>>
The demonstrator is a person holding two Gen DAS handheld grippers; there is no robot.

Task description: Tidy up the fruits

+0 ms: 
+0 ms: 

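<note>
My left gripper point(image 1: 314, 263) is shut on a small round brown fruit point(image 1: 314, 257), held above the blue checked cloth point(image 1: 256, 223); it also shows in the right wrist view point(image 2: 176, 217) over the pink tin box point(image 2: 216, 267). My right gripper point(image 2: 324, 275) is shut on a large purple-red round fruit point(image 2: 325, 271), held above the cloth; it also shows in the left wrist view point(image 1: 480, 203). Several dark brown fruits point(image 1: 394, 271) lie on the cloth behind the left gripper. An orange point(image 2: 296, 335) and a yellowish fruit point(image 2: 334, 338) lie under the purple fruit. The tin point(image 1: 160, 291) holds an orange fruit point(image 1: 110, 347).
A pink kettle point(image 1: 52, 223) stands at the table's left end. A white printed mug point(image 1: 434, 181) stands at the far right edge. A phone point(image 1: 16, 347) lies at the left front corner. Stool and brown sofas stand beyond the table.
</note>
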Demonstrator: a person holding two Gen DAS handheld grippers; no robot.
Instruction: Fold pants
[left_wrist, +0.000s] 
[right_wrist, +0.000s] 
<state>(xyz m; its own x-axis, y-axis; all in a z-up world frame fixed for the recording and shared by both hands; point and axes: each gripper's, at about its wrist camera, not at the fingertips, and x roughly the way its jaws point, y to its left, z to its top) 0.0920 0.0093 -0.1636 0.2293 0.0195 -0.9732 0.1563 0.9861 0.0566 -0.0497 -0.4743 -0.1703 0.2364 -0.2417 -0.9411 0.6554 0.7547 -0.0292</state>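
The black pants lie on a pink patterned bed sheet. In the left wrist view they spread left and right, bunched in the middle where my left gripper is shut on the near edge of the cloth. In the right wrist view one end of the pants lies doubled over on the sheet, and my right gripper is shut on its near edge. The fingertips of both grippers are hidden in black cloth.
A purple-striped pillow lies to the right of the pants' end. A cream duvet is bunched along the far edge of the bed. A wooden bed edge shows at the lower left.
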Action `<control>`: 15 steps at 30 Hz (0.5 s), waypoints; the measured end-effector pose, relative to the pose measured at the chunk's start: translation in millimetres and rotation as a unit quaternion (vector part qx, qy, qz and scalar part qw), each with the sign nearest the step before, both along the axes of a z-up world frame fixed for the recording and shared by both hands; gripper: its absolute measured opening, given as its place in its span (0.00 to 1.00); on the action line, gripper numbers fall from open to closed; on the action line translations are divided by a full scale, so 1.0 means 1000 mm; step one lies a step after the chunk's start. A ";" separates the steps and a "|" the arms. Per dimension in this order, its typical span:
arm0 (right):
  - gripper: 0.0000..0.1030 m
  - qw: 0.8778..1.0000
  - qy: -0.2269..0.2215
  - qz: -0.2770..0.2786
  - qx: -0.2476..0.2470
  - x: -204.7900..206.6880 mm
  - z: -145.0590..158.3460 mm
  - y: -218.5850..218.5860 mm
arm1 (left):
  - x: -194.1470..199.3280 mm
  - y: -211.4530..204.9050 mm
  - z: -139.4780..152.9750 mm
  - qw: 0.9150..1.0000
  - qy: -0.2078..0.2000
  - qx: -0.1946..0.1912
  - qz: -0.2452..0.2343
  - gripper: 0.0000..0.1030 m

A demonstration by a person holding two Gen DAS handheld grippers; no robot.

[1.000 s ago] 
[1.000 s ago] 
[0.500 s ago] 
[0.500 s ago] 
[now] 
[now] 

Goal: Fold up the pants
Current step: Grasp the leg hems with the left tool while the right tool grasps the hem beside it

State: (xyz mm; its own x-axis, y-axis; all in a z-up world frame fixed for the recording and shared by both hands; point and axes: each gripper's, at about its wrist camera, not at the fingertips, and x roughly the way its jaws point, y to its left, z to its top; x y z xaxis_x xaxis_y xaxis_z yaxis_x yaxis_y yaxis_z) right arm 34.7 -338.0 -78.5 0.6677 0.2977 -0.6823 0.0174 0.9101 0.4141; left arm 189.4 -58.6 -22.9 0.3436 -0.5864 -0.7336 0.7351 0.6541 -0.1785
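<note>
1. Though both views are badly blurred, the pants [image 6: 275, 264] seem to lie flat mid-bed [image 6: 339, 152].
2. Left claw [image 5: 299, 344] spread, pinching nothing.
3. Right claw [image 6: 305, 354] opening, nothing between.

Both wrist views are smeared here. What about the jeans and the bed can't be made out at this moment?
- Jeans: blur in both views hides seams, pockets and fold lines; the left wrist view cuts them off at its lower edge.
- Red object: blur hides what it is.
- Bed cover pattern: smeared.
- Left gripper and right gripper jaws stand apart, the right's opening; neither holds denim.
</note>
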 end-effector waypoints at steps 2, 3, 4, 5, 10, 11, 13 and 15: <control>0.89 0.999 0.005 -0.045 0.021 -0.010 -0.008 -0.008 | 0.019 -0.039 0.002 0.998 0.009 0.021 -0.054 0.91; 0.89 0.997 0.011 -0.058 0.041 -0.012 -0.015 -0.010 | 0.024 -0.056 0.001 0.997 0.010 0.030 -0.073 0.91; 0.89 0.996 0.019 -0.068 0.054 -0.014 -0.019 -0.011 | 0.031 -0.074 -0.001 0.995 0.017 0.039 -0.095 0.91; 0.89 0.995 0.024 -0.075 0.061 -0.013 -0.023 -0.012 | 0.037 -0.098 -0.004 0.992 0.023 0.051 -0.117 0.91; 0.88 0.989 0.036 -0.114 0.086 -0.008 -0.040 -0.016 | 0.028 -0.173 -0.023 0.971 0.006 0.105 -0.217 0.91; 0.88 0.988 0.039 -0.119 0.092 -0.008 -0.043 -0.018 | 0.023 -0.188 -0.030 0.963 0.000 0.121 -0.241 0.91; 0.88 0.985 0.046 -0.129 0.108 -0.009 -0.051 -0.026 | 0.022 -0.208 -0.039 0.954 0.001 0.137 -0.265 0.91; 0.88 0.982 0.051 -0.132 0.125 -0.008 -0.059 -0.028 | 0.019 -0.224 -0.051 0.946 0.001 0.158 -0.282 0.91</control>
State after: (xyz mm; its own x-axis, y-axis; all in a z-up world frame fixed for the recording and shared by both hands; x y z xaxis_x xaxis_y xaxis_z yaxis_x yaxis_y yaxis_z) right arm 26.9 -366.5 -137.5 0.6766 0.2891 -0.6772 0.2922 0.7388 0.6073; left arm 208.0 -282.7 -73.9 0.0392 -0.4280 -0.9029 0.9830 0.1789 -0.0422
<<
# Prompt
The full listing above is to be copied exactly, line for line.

# Your solution
The demonstrator is a person holding two Gen DAS handheld grippers; there is no robot.

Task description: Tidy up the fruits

+0 ms: 
+0 ms: 

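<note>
My left gripper point(image 1: 314, 263) is shut on a small round brown fruit point(image 1: 314, 257), held above the blue checked cloth point(image 1: 256, 223); it also shows in the right wrist view point(image 2: 176, 217) over the pink tin box point(image 2: 216, 267). My right gripper point(image 2: 324, 275) is shut on a large purple-red round fruit point(image 2: 325, 271), held above the cloth; it also shows in the left wrist view point(image 1: 480, 203). Several dark brown fruits point(image 1: 394, 271) lie on the cloth behind the left gripper. An orange point(image 2: 296, 335) and a yellowish fruit point(image 2: 334, 338) lie under the purple fruit. The tin point(image 1: 160, 291) holds an orange fruit point(image 1: 110, 347).
A pink kettle point(image 1: 52, 223) stands at the table's left end. A white printed mug point(image 1: 434, 181) stands at the far right edge. A phone point(image 1: 16, 347) lies at the left front corner. Stool and brown sofas stand beyond the table.
</note>
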Demonstrator: a person holding two Gen DAS handheld grippers; no robot.
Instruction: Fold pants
[left_wrist, +0.000s] 
[right_wrist, +0.000s] 
<state>(xyz m; its own x-axis, y-axis; all in a z-up world frame fixed for the recording and shared by both hands; point and axes: each gripper's, at about its wrist camera, not at the fingertips, and x roughly the way its jaws point, y to its left, z to its top) 0.0920 0.0093 -0.1636 0.2293 0.0195 -0.9732 0.1563 0.9861 0.0566 -0.0497 -0.4743 -0.1703 0.2364 -0.2417 -0.9411 0.6554 0.7547 -0.0292</state>
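The black pants lie on a pink patterned bed sheet. In the left wrist view they spread left and right, bunched in the middle where my left gripper is shut on the near edge of the cloth. In the right wrist view one end of the pants lies doubled over on the sheet, and my right gripper is shut on its near edge. The fingertips of both grippers are hidden in black cloth.
A purple-striped pillow lies to the right of the pants' end. A cream duvet is bunched along the far edge of the bed. A wooden bed edge shows at the lower left.
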Action `<control>`: 15 steps at 30 Hz (0.5 s), waypoints; the measured end-effector pose, relative to the pose measured at the chunk's start: translation in millimetres and rotation as a unit quaternion (vector part qx, qy, qz and scalar part qw), each with the sign nearest the step before, both along the axes of a z-up world frame fixed for the recording and shared by both hands; gripper: its absolute measured opening, given as its place in its span (0.00 to 1.00); on the action line, gripper numbers fall from open to closed; on the action line translations are divided by a full scale, so 1.0 means 1000 mm; step one lies a step after the chunk's start. A ";" separates the steps and a "|" the arms. Per dimension in this order, its typical span:
arm0 (right):
  - gripper: 0.0000..0.1030 m
  - qw: 0.8778..1.0000
  - qy: -0.2269..0.2215
  - qz: -0.2770..0.2786
  - qx: -0.2476..0.2470
  - x: -204.7900..206.6880 mm
  - z: -145.0590..158.3460 mm
  - y: -218.5850..218.5860 mm
arm1 (left):
  - x: -194.1470..199.3280 mm
  - y: -211.4530..204.9050 mm
  - z: -139.4780..152.9750 mm
  - qw: 0.9150..1.0000
  - qy: -0.2078..0.2000
  - qx: -0.1946..0.1912
  - qz: -0.2452..0.2343
  - gripper: 0.0000..0.1030 m

A demonstration by a person holding two Gen DAS handheld grippers; no robot.

[1.000 s ago] 
[1.000 s ago] 
[0.500 s ago] 
[0.500 s ago] 
[now] 
[now] 

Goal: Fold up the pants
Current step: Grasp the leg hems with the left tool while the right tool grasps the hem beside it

State: (xyz mm; its own x-axis, y-axis; all in a z-up world frame fixed for the recording and shared by both hands; point and axes: each gripper's, at about its wrist camera, not at the fingertips, and x roughly the way its jaws point, y to its left, z to its top; x y z xaxis_x xaxis_y xaxis_z yaxis_x yaxis_y yaxis_z) right arm 34.7 -338.0 -78.5 0.6677 0.2977 -0.6823 0.0174 0.9101 0.4141; left arm 189.4 -58.6 -22.9 0.3436 -0.5864 -0.7336 0.7351 0.6541 -0.1785
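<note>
1. Though both views are badly blurred, the pants [image 6: 275, 264] seem to lie flat mid-bed [image 6: 339, 152].
2. Left claw [image 5: 299, 344] spread, pinching nothing.
3. Right claw [image 6: 305, 354] opening, nothing between.

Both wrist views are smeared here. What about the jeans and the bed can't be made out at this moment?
- Jeans: blur in both views hides seams, pockets and fold lines; the left wrist view cuts them off at its lower edge.
- Red object: blur hides what it is.
- Bed cover pattern: smeared.
- Left gripper and right gripper jaws stand apart, the right's opening; neither holds denim.
</note>
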 end-effector waypoints at steps 2, 3, 4, 5, 10, 11, 13 and 15: <control>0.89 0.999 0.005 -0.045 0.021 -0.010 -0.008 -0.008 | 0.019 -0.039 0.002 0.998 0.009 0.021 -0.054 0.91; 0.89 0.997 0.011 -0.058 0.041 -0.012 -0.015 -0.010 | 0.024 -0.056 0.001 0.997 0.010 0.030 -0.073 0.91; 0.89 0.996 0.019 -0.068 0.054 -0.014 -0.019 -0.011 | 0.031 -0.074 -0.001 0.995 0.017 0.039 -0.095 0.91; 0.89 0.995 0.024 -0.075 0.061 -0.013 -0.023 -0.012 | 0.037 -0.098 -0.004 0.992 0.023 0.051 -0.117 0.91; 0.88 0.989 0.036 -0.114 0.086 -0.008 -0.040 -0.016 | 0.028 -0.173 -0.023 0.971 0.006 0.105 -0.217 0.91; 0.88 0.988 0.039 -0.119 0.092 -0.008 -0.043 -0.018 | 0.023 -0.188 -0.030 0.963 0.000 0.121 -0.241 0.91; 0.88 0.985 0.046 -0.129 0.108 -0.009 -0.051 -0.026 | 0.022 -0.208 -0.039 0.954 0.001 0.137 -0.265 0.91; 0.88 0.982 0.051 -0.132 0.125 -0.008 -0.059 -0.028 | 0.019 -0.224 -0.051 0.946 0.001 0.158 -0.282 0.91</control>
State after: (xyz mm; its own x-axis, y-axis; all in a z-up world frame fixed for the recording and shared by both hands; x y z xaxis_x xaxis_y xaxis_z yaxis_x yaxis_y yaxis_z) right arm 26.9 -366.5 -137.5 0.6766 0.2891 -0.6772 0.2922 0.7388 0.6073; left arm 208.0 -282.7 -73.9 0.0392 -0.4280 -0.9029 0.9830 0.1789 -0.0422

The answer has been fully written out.